Herd behavior can make us do stupid things – a phenomenon that’s no stranger to Wall Street. Now, it turns out, we could be even more prone to blindly mimicking others when those others happen to look like us.
Researchers at Columbia university found that stock market traders in
ethnically homogeneous groups are more likely to accept speculative
prices and overprice stocks, leading to more frequent bubbles.
Meanwhile, groups of ethnically-diverse traders are 58 percent better at pricing stocks, they found.
It’s all summed up in a paper called “Ethnic Diversity Deflates Price Bubbles.”
“When we are surrounded by people who look like us, we tend to put
confidence in their actions and sometimes this confidence is misplaced,”

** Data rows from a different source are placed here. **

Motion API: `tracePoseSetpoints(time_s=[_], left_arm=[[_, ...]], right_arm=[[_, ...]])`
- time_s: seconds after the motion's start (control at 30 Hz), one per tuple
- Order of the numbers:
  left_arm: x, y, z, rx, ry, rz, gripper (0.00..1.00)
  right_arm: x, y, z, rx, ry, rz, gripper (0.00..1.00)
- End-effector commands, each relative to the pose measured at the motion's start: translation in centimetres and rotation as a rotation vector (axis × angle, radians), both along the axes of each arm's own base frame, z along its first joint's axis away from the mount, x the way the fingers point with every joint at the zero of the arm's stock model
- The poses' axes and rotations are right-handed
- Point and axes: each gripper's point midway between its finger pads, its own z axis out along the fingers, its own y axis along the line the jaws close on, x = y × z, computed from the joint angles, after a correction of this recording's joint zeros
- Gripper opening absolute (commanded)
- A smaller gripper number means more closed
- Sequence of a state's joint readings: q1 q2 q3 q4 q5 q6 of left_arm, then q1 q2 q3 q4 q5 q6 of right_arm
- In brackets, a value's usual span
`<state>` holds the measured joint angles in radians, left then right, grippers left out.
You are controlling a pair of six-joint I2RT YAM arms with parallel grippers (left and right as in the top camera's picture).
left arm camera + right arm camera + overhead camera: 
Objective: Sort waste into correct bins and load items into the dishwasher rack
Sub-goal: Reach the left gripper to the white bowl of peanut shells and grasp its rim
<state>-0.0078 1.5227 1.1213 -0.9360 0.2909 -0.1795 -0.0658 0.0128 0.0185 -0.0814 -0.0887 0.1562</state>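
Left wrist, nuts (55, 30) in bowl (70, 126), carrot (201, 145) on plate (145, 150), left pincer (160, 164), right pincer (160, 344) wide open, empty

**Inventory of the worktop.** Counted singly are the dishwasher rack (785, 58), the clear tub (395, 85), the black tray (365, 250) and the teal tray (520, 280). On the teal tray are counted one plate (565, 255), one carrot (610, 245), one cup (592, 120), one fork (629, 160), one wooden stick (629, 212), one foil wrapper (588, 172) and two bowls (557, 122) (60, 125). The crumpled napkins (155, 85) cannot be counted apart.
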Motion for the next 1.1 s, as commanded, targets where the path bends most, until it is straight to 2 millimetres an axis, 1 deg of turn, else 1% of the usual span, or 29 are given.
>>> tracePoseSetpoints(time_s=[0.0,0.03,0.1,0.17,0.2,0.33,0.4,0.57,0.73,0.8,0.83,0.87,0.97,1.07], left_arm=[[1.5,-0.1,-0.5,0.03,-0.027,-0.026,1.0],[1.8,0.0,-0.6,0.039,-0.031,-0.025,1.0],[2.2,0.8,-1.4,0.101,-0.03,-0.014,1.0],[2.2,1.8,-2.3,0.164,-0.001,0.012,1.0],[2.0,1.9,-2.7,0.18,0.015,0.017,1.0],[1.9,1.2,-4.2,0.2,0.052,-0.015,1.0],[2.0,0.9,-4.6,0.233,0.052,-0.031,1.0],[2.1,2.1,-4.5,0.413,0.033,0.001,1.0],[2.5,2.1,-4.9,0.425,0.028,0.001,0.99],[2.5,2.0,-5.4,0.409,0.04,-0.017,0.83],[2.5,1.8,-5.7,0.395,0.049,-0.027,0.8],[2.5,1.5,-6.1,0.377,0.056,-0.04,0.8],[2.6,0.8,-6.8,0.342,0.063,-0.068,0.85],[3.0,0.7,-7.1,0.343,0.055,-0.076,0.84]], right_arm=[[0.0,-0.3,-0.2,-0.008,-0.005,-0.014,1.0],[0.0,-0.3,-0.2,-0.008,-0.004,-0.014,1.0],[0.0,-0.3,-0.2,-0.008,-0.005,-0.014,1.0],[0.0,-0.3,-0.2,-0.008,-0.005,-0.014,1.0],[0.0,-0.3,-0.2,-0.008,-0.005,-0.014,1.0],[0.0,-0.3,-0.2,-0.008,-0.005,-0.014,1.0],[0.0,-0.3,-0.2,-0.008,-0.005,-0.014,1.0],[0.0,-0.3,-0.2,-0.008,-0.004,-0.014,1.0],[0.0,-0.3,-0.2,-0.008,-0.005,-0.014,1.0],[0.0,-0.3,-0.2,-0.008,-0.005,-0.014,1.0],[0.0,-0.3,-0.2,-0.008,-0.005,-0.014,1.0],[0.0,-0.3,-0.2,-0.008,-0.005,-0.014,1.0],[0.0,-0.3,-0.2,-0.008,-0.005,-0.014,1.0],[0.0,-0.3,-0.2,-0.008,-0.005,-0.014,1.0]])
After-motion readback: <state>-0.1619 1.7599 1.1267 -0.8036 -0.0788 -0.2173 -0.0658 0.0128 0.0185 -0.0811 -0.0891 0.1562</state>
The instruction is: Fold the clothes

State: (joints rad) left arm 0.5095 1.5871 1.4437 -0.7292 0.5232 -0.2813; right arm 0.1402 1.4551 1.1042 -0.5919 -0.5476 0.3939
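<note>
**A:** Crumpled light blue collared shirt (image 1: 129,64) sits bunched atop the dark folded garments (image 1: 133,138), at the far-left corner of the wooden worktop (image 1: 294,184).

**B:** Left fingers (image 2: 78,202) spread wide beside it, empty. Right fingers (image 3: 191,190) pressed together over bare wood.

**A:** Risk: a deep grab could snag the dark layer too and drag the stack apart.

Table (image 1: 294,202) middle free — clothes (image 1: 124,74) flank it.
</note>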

said principal investigator Sheen Levine, who teaches at the Columbia
Business School.
He and sociologist David Stark set up their own 6-person stock
markets — some ethnically diverse and others homogeneous — and
incentivized each trader with real cash for keeps.
First they held the experiment in Singapore, where the ethnically
diverse markets included Chinese, Indian, and Malay traders. Then they
held another in Texas, where markets were made up of white, African
American, and Latino traders. Both experiments led to similar results.
Next up, Levine plans to study the impacts of gender diversity on the trading floor.